_EXERCISE DETAILS_. Find each line below where the word "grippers" occurs, and copy it.

_DATA SECTION_.
+++

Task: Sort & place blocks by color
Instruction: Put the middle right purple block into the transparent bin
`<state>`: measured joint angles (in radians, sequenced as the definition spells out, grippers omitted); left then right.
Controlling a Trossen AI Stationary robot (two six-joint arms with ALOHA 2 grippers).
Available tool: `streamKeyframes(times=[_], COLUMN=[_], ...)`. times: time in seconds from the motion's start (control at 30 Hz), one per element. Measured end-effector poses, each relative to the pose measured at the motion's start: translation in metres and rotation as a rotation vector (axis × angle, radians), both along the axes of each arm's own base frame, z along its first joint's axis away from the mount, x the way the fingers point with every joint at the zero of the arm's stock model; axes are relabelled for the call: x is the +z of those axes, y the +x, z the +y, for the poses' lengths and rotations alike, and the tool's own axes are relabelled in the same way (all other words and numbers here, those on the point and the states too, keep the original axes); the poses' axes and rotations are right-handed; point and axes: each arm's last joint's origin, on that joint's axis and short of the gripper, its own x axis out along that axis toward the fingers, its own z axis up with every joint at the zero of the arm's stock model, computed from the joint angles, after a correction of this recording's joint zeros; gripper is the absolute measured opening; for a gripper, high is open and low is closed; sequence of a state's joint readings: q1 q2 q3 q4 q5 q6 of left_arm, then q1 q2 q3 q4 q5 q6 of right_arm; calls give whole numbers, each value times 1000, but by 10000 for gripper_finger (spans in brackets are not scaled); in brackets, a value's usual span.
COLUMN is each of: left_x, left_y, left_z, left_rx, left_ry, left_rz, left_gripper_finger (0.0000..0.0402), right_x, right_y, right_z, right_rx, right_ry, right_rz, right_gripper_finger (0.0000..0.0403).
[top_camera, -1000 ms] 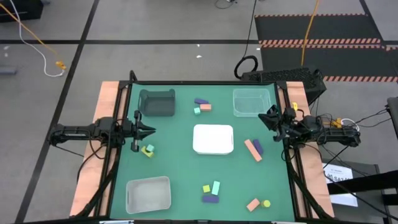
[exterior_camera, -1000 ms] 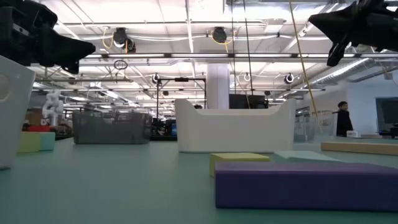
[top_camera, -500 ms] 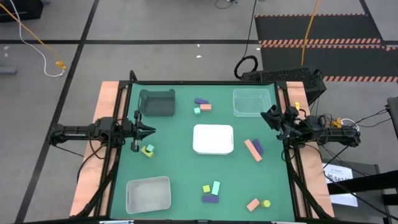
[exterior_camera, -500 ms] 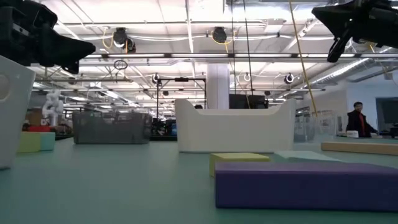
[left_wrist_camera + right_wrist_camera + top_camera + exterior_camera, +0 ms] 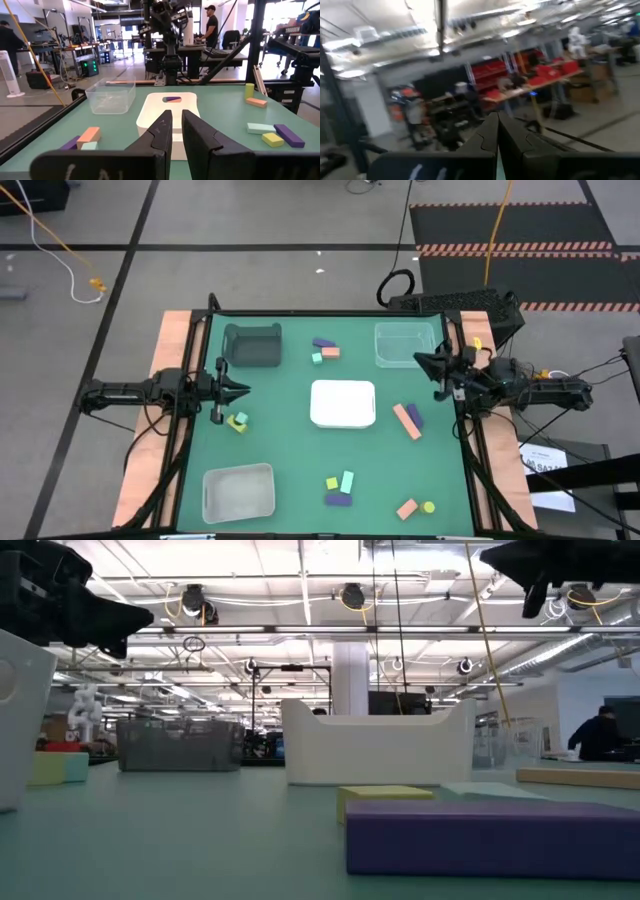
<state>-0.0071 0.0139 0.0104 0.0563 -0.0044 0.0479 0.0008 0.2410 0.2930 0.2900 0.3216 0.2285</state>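
Observation:
Small blocks lie scattered on the green table. A purple, a salmon-pink and a mint one (image 5: pixel 322 350) lie at the far middle. A yellow and mint pair (image 5: pixel 238 421) lies near the left edge, and a salmon bar with a purple block (image 5: pixel 408 420) toward the right. Yellow, mint and purple ones (image 5: pixel 339 489) lie near the front, beside a salmon block and a yellow one (image 5: pixel 416 507). My left gripper (image 5: pixel 245 391) (image 5: pixel 176 115) is shut and level at the left edge, holding nothing. My right gripper (image 5: pixel 418 361) (image 5: pixel 497 116) is shut, raised at the right edge and tipped upward.
A white tray (image 5: pixel 343 403) stands mid-table, with a dark grey tray (image 5: pixel 252 345) at the far left and a clear tray (image 5: pixel 406 345) at the far right. A pale tray (image 5: pixel 238 492) stands at the near left. A person stands beyond the table.
My right gripper has risen, tipped its fingers upward and rolled a little, its tip going slightly toward the table's left. It stays shut. The blocks and trays have not moved.

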Motion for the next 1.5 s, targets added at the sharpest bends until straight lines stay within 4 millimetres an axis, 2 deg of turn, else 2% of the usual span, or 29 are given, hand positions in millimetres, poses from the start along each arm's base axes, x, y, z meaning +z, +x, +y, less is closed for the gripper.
streamKeyframes(times=[0.1,0.2,0.43,0.6,0.73,1.03,1.3,1.5], left_x=[0,0,0,0,0,0,0,0], left_y=[0,0,0,0,0,0,0,0], left_z=[0,0,0,0,0,0,0,0], left_rx=[0,0,0,0,0,0,0,0], left_ry=[0,0,0,0,0,0,0,0], left_rz=[0,0,0,0,0,0,0,0], left_gripper_finger=[47,47,47,47,47,47,47,47], right_x=[9,9,17,17,7,-34,-55,-70], right_y=[6,15,38,49,49,44,55,64], right_z=[-2,-4,-7,-13,-18,-14,-12,-6], right_rx=[-74,-127,-170,-231,-313,-339,-395,-443], right_ry=[10,52,165,258,395,825,1003,1043], right_rz=[119,270,410,556,755,1163,1317,1403], right_gripper_finger=[13,39,120,155,161,154,153,153])
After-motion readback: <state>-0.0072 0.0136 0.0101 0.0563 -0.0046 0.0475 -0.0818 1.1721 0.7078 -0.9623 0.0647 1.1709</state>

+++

_TASK SOLUTION_.
`<state>`: measured joint angles (in radians, sequenced as the definition spells out, grippers omitted); left then right.
Controlling a Trossen AI Stationary robot (two six-joint arms with ALOHA 2 grippers).

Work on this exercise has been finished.